Coder Social home page Coder Social logo

waterdown's Introduction

waterdown

Detecting, reconstructing, and masking image watermarks with numpy

Requirements:

  • numpy
  • matplotlib
  • imageio
  • scipy
  • cv2 (I'm using OpenCV 4.0)
  • skimage

Project goals

  • Use numpy to estimate the original watermark (and produce output from which to load it for future use)
  • Inpaint/offset the watermark region so as to unmark the image
  • Calculate the alpha opacity of the watermark
    • 24/255, or around 9.4%
  • Apply to a gif (of a different size to the still images)

Demo

  • In part 1 of this demo, it is explained how watermarks are extracted from images (estimated)
  • In part 2, the estimated watermark [image gradient] is used to detect the watermark in new images

1: Extracting watermarks

So far all I've done is obtain some still/animated images (from Kirby Of The Stars!) and to focus on the watermark region in question.

The file kirby003_01a.png can be used to extract the binary watermark, since it falls in a region of black screen fill.
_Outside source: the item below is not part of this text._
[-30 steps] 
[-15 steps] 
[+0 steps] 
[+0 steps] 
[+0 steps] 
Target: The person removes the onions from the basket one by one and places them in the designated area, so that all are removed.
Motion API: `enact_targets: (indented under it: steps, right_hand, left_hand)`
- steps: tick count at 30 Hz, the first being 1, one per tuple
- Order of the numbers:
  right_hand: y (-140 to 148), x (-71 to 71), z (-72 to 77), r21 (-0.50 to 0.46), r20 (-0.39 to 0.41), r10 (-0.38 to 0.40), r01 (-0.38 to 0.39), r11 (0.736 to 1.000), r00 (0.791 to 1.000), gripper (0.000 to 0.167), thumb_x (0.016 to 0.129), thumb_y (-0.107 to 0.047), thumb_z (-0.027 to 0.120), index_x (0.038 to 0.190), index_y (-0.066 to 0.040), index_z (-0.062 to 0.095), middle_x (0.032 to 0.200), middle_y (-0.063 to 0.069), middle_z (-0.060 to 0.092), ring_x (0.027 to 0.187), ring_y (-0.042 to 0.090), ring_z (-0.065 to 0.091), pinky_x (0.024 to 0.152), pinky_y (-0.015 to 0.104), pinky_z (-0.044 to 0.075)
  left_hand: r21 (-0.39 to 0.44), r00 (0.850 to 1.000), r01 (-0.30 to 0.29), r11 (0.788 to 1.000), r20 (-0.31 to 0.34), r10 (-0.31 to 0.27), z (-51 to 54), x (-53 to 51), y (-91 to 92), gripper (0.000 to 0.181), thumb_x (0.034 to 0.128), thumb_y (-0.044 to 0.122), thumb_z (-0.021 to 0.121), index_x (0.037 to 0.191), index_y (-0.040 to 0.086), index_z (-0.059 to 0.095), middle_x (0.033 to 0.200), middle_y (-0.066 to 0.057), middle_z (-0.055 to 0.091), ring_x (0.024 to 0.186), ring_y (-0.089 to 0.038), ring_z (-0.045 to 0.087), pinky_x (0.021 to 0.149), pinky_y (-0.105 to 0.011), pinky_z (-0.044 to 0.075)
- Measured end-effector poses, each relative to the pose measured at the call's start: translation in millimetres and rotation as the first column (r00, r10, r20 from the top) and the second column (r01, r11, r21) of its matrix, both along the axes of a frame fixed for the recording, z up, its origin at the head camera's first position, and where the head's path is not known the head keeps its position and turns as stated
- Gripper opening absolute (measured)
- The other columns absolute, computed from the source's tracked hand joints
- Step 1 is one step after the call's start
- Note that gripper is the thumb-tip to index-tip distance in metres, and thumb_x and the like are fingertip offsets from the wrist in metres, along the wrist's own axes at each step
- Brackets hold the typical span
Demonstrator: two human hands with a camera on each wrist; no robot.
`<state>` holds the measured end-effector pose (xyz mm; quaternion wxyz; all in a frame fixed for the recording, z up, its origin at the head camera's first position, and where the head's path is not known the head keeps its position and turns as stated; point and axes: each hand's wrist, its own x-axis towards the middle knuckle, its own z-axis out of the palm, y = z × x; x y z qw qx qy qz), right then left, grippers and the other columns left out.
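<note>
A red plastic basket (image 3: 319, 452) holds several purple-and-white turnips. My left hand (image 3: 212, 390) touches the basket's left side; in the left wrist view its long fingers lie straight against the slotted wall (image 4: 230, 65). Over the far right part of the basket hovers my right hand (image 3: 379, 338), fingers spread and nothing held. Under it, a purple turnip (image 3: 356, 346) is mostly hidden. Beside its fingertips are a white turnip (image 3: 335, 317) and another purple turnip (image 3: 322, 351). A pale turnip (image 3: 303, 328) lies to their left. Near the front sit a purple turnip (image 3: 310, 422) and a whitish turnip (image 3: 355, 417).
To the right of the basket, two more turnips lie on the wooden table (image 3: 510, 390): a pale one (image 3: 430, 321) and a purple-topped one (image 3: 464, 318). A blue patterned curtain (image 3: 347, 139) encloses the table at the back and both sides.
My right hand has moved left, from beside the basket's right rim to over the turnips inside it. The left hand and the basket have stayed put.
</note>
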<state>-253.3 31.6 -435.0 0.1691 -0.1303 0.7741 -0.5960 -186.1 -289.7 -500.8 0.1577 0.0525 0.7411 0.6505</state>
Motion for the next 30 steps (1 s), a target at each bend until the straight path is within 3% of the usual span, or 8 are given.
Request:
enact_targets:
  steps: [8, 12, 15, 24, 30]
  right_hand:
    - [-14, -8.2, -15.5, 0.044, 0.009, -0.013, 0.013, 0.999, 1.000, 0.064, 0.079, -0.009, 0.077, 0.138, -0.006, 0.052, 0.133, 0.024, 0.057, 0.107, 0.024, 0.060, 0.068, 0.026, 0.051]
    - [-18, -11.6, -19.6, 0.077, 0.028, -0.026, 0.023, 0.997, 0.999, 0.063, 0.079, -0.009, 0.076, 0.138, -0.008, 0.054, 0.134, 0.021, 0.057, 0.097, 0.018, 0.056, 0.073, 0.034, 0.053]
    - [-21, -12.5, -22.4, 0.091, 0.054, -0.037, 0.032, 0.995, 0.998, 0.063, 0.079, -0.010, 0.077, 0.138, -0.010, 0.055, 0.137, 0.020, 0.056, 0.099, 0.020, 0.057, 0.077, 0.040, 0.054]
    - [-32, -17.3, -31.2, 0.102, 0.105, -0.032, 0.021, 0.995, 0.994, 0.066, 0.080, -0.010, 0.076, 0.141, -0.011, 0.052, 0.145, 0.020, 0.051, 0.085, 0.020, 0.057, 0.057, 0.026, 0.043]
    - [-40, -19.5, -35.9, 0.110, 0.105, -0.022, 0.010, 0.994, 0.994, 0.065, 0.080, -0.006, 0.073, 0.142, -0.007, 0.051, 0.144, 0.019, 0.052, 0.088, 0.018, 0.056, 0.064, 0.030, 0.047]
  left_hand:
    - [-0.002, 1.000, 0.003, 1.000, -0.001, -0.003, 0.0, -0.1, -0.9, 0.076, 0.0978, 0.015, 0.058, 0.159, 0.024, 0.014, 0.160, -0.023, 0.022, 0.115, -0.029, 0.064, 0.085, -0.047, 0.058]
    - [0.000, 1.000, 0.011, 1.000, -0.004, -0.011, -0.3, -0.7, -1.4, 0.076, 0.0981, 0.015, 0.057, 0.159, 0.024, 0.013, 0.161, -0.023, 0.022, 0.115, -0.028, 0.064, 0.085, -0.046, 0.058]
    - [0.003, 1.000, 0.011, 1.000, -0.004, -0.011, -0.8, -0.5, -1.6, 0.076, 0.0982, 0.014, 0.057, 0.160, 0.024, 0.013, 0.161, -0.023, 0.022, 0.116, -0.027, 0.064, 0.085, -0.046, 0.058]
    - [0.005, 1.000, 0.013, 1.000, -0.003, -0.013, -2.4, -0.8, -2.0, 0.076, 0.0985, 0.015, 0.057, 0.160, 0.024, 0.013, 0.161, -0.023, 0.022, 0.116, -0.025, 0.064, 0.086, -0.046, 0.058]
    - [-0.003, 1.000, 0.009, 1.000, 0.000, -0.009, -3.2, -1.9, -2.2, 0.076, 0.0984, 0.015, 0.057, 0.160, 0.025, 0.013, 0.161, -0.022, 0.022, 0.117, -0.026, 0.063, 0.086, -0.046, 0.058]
img = read_image('kirby003_01a.png')
watered = img[6:20, 9:109]
gr_wm = rgb2grey(watered)

The values in gr_wm are a greyscale equivalent to the RGB(A) values given by imageio.imread (i.e., the watermark is white with low opacity, so there's no point representing it as 3 colours).

An example value can be shown to be simply a decimal interpretation of RGB:

  • watered[10,10]Array([ 24, 24, 24, 255], dtype=uint8)
  • gr_wm[10,10]0.09411764705882353
  • 24/2550.09411764705882353

Watermark removal should then just be a matter of offsetting the value stored above in the variable watered...

normed = gr_wm * (1/np.max(gr_wm))
plt.imshow(normed, cmap=plt.get_cmap('gray'))
plt.show()
# fig = plt.figure(figsize=(6,2))
# plt.imshow(normed, cmap=plt.get_cmap('gray'))
# fig.savefig('../img/doc/wm_greyscale.png')

Then for greater accuracy, do it twice more:

img2 = read_image('kirby003_01b.png')
img3 = read_image('kirby003_01c.png')
gr_wm2 = rgb2grey(img2[6:20, 9:109])
gr_wm3 = rgb2grey(img3[6:20, 9:109])
normed2 = gr_wm2 * (1/np.max(gr_wm2))
normed3 = gr_wm3 * (1/np.max(gr_wm3))
# assert np.min(normed2) == np.min(normed3) == 0
# assert np.max(normed2) == np.max(normed3) == 1

fig=plt.figure(figsize=(6, 4))
fig.add_subplot(3,1,1)
plt.imshow(normed, cmap=plt.get_cmap('gray'))
fig.add_subplot(3,1,2)
plt.imshow(normed2, cmap=plt.get_cmap('gray'))
fig.add_subplot(3,1,3)
plt.imshow(normed3, cmap=plt.get_cmap('gray'))
fig.savefig('../img/doc/multi_wm_greyscale.png')

...and as animated GIF:

fig = plt.figure(figsize=(6,2))
plt.imshow(normed2, cmap=plt.get_cmap('gray'))
fig.savefig('../img/doc/wm2_greyscale.png')

fig = plt.figure(figsize=(6,2))
plt.imshow(normed3, cmap=plt.get_cmap('gray'))
fig.savefig('../img/doc/wm3_greyscale.png')

from subprocess import call
call(['convert', '../img/doc/wm*_grey*.png', '../img/doc/wm_greyscale.gif'])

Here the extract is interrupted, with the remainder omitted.